As the Hangfire dashboard that John wanted to scrape data from was from his place of employment, we couldn't justify actually using it during our calls on slack where we screen shared. So something else we did was set up a basic ASP.net Core site that included Hangfire to show a dashboard. This is where we spent most of our time. Turns out that Hangfire on .NET Core removed some features from the .NET version, namely basic authentication, which made it difficult for us to write UI Tests against in such a way to mimic his workplace's dashboard one-to-one. But this is a Hangfire specifc problem and had nothing to do with F# or its tooling.

A nice part of setting up an ASP.net Core site was that the APIs used often times required C# Action and Func objects, but F# functions when compiled are FSharpFunc objects. This was an interesting obstacle, but quickly overcome as the F# compiler is smart enough to automatically cast the one to the other in certain situations. But nonetheless a good situation explaining the differences between how F# views its functions and how C# wants to use lambdas.

Coming to the end

Although we didn't manage to accomplish any large features or projects during the mentorship program, John was still satisfied with what we did accomplish, especially with learning how .Net Core differs to .NET Framework. He even told me about an incident he has at work where he was able to much more quickly diagnose the issues because he recognized that there was a .Net Core project involved, and most people on his team were assuming .NET. So I was glad to hear that there was a direct positive outcome of the mentorship program :)

In Closing

Unfortunately, as we came to the end of our scheduled 6 weeks, there were certain life changing events happening in the world, namely a very serious virus (you better be keeping your distance), and it became a bit difficult to concentrate on our mentorship, so we decided to cut it short by a week. But as previously mentioned, I'm still happy that I was able to help John learn more about the F# ecosystem, and .Net Core in general with some direct outcomes.

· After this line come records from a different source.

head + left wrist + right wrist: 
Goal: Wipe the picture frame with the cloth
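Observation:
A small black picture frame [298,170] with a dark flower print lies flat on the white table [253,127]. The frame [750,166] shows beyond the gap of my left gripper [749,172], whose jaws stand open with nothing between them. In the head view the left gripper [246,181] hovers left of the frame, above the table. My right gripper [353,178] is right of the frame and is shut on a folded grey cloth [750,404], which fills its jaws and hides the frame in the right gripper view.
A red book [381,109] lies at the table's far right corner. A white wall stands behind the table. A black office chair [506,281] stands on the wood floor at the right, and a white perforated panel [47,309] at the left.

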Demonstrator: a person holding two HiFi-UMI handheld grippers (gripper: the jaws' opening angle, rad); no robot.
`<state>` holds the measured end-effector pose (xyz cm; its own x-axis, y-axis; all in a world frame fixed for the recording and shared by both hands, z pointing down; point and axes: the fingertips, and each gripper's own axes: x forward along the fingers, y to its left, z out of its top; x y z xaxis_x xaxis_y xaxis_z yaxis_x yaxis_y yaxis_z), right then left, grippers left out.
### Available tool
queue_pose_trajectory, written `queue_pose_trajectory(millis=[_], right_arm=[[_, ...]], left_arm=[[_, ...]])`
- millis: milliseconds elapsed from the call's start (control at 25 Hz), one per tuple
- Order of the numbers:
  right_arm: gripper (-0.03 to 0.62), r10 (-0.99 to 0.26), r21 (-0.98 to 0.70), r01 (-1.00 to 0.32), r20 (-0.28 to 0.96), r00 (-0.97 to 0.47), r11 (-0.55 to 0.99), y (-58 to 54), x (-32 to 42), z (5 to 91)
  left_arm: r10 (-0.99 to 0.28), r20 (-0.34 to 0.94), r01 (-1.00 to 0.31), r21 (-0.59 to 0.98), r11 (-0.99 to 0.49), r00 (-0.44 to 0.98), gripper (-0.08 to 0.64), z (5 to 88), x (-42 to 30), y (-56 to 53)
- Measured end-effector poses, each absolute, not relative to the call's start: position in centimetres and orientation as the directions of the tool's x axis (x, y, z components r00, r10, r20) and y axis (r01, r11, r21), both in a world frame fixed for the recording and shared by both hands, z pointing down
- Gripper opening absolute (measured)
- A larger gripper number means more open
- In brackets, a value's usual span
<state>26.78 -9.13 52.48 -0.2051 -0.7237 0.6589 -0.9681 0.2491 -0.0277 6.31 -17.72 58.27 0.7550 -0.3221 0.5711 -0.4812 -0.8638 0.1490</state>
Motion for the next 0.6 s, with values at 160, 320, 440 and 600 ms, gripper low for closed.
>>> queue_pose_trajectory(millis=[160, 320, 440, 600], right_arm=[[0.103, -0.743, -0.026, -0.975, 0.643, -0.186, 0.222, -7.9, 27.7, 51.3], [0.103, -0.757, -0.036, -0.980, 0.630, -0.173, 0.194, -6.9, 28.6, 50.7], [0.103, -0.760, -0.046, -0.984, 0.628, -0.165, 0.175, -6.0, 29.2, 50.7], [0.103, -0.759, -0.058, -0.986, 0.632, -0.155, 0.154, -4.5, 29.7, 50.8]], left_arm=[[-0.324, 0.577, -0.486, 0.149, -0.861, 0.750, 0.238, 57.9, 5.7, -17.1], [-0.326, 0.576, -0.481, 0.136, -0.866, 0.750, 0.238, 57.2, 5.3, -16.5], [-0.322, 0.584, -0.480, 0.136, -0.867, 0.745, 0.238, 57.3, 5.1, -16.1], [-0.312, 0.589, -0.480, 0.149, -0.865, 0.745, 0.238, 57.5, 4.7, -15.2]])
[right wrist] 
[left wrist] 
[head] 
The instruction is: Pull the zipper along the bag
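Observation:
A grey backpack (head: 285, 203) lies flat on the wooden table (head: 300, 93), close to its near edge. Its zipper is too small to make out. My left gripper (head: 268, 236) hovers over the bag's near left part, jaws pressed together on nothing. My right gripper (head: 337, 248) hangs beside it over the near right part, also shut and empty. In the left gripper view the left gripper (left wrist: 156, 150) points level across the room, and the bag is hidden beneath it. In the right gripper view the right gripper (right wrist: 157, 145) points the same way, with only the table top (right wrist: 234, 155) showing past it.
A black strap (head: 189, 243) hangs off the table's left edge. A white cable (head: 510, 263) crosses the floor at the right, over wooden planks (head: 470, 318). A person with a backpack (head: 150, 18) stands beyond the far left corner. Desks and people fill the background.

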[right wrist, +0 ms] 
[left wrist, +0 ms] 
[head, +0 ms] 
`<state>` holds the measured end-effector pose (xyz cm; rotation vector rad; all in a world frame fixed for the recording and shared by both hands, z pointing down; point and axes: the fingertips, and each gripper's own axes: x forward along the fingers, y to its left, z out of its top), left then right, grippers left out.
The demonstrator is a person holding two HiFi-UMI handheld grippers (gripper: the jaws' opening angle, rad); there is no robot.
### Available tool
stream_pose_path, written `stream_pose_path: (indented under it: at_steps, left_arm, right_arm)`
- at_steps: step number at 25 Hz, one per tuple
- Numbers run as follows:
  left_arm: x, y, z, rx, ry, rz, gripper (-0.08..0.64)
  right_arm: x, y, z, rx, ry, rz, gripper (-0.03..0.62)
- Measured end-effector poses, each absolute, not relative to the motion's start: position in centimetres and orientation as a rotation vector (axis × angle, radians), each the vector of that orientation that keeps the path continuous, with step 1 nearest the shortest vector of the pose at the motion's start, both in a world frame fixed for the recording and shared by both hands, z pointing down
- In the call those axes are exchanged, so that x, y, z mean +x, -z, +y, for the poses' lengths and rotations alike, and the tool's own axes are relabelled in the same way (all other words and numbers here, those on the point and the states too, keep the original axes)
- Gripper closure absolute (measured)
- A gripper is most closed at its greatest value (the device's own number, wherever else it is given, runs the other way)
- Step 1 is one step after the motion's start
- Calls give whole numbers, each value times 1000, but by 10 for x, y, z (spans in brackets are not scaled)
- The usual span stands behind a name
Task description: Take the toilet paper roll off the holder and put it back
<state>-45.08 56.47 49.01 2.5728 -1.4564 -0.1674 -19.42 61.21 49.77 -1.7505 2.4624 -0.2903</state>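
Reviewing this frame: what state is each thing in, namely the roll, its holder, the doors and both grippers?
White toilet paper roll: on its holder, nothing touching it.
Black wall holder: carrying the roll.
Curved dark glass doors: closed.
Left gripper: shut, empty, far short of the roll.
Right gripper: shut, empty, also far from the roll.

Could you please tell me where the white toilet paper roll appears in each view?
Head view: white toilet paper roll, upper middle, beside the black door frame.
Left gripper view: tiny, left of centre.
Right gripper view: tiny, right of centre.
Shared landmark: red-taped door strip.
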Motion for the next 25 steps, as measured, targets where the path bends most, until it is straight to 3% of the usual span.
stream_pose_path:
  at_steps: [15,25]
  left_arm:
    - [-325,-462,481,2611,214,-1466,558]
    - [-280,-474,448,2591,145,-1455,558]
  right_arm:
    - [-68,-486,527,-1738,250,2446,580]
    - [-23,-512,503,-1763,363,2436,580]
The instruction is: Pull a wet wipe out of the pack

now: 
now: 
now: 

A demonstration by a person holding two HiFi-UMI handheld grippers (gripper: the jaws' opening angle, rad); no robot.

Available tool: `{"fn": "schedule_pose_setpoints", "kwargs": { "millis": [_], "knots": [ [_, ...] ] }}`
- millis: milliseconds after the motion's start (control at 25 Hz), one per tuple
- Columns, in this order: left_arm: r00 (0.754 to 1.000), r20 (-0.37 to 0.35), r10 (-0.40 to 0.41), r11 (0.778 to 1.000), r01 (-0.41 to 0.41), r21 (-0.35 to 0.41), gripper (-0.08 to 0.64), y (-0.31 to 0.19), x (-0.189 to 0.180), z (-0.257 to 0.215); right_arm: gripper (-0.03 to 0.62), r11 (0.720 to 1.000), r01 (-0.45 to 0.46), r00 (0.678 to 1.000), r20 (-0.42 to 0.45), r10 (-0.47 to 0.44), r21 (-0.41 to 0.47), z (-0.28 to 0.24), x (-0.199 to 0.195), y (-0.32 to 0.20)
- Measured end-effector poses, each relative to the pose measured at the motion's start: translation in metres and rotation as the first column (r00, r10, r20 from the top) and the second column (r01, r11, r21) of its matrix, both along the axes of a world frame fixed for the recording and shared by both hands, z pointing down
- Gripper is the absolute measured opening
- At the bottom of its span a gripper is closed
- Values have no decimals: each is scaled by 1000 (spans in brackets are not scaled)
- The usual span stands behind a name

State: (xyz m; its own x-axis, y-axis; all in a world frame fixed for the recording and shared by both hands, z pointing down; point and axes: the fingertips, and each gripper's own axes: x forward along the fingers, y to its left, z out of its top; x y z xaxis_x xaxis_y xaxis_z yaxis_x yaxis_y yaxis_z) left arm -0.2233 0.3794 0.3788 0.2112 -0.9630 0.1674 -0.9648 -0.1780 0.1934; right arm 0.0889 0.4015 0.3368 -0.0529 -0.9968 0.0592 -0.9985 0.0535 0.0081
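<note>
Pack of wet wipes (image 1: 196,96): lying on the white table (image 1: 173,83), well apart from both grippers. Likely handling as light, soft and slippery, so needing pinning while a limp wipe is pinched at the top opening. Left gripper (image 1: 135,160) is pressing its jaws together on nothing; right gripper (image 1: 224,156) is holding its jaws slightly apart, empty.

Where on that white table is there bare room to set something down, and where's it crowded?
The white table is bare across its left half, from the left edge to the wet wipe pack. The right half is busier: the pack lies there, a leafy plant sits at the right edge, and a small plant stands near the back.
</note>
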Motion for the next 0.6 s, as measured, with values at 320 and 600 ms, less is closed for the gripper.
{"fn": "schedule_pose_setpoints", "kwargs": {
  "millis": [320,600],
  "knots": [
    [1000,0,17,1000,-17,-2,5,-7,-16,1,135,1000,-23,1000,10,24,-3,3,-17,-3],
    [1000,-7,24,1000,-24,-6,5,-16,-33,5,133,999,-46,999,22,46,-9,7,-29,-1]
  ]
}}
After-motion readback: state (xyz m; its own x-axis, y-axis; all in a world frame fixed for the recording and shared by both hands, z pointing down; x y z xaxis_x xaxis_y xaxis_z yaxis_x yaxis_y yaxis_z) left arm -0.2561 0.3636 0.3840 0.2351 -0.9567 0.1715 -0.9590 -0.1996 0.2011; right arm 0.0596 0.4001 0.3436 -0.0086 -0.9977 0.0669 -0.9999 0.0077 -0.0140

As a fun aside, when I was showing him how awesome Type Providers are while using Visual Studio Live Share (which is amazing) I discovered that IntelliSense doesn't kick in for the remote partner in the Live Share session, without being granted Build rights. Thinking about how type providers work, this makes sense, but was still interesting to come across.

In the future, I would probably sign up again for the mentorship program, although I'm undecided on wanting to be a mentor again, or trying to get into a deep dive topic as a mentee.

And lastly, another big thank you to the F# Software Foundation for organizing this program.